AT&T;, in a brief filed with U.S. District Judge Harold Greene, noted that the agreement under which the old Bell System was broken up allowed the restrictions on “electronic publishing” to be lifted after seven years unless it were shown it should be continued. The prohibition on electronic publishing was worked out on Aug. 24, 1982.
Greene, who oversaw the Bell breakup, stated at that time that the burden after seven years would be on any opponents of removal “to show that competitive conditions clearly require the maintenance of the ban,” AT&T;’s filing said.
The company said the leading firms in the electronic publishing industry “are large, financially strong corporations.”
AT&T; spokesman Herb Linnen said those include Knight-Ridder (on-line database services), Citicorp, Dow Jones and Reuters (securities quotations and financial information), Dun & Bradstreet and TRW (credit data) and General Electric, IBM and Sears (videotex services).

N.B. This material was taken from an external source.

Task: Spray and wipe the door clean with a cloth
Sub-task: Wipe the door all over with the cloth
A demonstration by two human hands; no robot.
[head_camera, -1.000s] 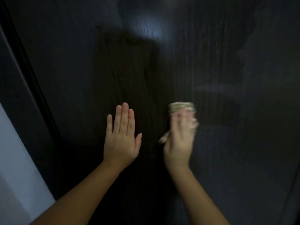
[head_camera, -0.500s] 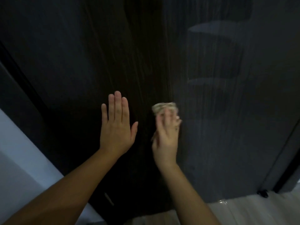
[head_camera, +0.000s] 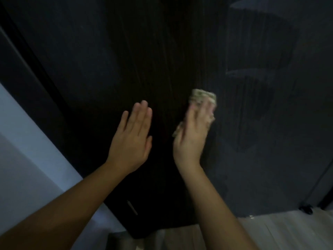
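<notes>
A dark wood-grain door [head_camera: 180, 51] fills most of the view, with paler wet streaks [head_camera: 252, 109] on its right half. My right hand [head_camera: 193, 134] presses a folded beige cloth [head_camera: 203, 97] flat against the door near its middle; the hand is blurred by motion and covers most of the cloth. My left hand [head_camera: 132, 139] lies flat on the door just left of it, fingers straight and together. No spray bottle is in view.
A black door frame [head_camera: 30, 56] and a pale wall [head_camera: 21, 150] run down the left. Light floor [head_camera: 288, 231] shows below the door's bottom edge. A small dark door stop [head_camera: 306, 209] sits at the lower right.
The view has tilted down, bringing the door's bottom edge and the floor into sight. My right hand with the cloth has shifted down the door, wiping left and then right; my left hand stays flat.
</notes>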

Linnen said AT&T; had no plans to enter the electronic yellow pages and television businesses--two areas that are of special concern to the seven regional Bell telephone companies that were spun off from AT&T; in 1984 and to the broadcast and cable-TV industries.
The company, quoting from the consent decree guiding AT&T;’s breakup, said: “There are now ‘means other than AT&T;’s network for the transmission of the messages of electronic publishers,’ and those firms providing electronic publishing services unquestionably have ‘sufficient strength to permit them to compete.’ ”
It cited MCI Communications Corp. and US Sprint as being among those transmission competitors and said “it is beyond serious dispute that these carriers offer ample alternatives to all of the AT&T; interexchange transmission services used by electronic publishers.”
MCI officials did not immediately return calls for comment.
Bill McCloskey, a spokesman for one of the seven regional Bell companies, BellSouth, said company officials had not seen the filing and could not comment.
Robert L. Smith Jr., executive director of the Videotex Industry Assn., said AT&T; could be a “potentially very important participant” in electronic publishing, “and I think probably the one area to watch out is if they use this as an opportunity to get into electronic yellow pages.”
Noting that the regional Bell companies are banned from this area, he said a “vacuum” existed there.
In 1987, Greene gave the regional Bell companies permission to transmit but not originate information services, which, besides electronic publishing, also includes data processing and related computer services.